>>>

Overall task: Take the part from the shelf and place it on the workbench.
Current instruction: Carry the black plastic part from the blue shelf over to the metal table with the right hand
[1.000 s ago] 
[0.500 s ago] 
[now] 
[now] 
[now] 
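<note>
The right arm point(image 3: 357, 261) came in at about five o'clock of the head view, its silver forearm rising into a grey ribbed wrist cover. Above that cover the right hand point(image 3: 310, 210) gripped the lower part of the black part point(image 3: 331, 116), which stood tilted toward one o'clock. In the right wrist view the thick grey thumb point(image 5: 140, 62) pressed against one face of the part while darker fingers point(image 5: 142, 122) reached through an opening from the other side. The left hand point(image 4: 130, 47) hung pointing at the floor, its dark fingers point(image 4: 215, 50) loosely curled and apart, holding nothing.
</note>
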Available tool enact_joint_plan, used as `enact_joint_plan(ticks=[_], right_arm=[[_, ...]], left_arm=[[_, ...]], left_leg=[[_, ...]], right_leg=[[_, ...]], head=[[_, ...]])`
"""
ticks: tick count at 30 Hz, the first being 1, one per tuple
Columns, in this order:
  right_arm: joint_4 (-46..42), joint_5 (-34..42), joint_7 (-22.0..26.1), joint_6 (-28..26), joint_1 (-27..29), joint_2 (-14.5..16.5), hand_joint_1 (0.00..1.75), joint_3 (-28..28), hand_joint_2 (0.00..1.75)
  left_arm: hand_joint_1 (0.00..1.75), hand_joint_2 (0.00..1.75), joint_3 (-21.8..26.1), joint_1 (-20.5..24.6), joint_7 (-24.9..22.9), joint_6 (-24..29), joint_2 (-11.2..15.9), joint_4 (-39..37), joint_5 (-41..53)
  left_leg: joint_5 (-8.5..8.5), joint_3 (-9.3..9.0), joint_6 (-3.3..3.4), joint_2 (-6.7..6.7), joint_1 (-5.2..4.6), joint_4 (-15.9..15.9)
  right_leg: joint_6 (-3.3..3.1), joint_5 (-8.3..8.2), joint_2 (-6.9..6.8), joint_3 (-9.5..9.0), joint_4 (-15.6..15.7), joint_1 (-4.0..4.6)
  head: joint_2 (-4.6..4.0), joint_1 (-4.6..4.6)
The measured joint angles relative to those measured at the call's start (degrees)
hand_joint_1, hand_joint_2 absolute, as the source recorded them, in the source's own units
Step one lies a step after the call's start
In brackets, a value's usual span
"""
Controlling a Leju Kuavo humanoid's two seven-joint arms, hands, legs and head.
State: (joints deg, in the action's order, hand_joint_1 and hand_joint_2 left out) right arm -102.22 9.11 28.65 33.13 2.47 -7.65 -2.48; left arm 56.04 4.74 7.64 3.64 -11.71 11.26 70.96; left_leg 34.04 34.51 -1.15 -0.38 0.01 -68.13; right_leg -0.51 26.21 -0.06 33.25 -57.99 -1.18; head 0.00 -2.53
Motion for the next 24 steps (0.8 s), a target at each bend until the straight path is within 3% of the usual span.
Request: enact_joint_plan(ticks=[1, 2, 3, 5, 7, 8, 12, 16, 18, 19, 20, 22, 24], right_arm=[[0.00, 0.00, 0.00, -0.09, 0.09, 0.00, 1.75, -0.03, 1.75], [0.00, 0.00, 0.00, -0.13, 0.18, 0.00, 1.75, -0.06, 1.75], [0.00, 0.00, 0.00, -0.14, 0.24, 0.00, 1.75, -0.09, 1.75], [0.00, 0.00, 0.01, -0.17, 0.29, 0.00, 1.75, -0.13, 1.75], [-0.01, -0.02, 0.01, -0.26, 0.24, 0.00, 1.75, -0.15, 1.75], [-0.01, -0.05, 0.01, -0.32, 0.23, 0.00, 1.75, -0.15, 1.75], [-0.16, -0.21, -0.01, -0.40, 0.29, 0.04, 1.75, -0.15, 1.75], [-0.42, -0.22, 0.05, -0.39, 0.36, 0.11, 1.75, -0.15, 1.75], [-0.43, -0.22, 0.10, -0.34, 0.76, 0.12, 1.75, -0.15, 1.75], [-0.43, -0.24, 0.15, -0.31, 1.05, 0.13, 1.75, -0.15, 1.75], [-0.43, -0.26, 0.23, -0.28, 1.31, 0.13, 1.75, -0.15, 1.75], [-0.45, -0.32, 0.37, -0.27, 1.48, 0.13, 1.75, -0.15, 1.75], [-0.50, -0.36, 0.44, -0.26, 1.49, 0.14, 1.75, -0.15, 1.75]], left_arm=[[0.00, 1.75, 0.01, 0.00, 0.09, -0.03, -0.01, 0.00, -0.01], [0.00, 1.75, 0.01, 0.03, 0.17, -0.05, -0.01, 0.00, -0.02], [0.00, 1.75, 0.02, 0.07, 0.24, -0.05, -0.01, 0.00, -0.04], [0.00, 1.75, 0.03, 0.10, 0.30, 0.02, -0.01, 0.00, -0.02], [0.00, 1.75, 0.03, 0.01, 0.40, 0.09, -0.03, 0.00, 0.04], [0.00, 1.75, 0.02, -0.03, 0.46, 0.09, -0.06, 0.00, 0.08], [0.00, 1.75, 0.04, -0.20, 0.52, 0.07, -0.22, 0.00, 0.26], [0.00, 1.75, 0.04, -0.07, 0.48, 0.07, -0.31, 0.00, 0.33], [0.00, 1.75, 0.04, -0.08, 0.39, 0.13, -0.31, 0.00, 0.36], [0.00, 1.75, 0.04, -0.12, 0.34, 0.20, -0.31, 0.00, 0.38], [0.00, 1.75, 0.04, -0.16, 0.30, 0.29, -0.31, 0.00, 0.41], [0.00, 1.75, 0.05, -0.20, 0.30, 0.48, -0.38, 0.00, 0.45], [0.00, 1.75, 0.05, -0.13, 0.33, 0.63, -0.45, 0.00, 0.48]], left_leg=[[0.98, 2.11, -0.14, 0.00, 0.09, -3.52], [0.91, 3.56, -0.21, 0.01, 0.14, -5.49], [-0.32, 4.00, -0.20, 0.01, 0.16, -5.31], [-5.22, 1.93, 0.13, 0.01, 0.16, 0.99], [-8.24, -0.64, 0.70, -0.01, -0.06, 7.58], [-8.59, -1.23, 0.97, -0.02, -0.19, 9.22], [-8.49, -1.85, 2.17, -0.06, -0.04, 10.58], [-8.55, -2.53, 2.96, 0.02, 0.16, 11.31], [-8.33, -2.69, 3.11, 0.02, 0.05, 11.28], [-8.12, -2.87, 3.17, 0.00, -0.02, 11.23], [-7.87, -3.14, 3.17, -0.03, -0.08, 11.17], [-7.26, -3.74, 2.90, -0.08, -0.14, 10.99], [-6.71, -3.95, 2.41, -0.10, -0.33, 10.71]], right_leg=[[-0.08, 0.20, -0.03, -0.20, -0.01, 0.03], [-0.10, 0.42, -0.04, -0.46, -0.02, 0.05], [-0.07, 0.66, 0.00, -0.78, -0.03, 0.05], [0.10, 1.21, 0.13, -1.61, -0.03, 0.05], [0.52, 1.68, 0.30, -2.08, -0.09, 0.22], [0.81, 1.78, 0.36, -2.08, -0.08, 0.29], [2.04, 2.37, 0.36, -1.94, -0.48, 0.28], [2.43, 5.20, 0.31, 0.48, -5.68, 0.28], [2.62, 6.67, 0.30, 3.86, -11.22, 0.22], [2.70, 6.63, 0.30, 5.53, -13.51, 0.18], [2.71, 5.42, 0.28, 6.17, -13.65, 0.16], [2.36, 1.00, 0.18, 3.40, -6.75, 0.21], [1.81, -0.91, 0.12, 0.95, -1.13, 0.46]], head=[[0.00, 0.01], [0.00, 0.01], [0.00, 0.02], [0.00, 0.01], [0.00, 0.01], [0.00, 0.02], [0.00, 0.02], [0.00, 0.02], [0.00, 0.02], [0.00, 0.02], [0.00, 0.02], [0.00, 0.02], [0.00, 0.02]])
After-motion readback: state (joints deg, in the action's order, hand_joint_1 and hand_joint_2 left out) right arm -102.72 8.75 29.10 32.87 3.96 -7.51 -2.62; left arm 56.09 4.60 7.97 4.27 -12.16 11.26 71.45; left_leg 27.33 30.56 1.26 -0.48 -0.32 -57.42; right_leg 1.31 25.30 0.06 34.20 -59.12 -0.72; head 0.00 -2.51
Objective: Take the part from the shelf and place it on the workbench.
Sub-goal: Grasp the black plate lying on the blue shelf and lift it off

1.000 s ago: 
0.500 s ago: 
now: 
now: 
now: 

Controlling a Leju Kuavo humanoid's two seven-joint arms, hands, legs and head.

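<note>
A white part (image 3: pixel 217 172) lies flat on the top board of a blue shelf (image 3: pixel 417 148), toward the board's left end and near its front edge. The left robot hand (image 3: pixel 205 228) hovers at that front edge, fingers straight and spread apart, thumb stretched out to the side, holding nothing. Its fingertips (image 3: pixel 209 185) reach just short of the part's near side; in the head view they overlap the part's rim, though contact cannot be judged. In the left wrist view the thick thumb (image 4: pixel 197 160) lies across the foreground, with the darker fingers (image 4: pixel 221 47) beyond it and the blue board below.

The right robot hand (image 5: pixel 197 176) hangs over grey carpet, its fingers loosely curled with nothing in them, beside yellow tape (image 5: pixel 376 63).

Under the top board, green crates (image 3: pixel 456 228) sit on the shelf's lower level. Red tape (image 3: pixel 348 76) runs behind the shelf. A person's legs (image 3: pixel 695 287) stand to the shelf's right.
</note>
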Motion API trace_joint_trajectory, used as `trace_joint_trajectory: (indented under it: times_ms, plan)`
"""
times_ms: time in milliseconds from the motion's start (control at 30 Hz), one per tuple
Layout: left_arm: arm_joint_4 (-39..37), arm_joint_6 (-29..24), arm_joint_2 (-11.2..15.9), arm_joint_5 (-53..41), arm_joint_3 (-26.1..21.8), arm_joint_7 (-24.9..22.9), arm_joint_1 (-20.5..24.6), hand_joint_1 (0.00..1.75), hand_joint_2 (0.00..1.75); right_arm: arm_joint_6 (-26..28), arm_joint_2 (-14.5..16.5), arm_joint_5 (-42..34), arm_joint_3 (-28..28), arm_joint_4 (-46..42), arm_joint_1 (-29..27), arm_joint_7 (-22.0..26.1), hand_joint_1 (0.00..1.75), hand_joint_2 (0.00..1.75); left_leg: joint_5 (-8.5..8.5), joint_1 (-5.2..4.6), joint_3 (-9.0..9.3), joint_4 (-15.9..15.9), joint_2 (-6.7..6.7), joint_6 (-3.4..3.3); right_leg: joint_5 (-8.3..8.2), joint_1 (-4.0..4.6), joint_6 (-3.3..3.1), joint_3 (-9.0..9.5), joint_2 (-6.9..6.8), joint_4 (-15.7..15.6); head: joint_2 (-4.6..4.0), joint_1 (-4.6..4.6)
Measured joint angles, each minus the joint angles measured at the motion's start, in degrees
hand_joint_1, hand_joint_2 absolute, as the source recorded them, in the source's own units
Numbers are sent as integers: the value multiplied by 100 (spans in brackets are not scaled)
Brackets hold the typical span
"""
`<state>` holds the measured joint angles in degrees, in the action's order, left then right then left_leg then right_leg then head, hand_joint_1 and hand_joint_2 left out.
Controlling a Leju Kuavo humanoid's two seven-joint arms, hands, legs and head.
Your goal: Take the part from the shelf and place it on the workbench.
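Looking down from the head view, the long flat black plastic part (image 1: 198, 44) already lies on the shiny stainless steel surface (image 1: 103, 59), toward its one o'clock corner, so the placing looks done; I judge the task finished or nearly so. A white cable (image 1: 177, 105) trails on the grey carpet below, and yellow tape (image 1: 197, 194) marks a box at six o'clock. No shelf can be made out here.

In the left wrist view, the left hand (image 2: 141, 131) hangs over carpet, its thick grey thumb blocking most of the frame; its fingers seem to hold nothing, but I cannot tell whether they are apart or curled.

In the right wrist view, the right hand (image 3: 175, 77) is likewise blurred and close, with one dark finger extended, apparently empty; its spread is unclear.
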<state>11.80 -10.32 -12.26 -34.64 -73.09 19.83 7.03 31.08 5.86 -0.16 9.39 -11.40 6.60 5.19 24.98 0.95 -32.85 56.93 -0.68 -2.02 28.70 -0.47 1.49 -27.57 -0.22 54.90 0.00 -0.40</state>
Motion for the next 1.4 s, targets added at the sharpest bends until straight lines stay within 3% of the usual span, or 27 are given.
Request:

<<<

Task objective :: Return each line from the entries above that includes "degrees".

Output for this exercise ::
The measured joint angles relative to those measured at the call's start (degrees)
Measured joint angles, each minus the joint angles measured at the motion's start, in degrees
`<state>` holds the measured joint angles in degrees, in the action's order, left then right then left_leg then right_leg then head, hand_joint_1 and hand_joint_2 left out.

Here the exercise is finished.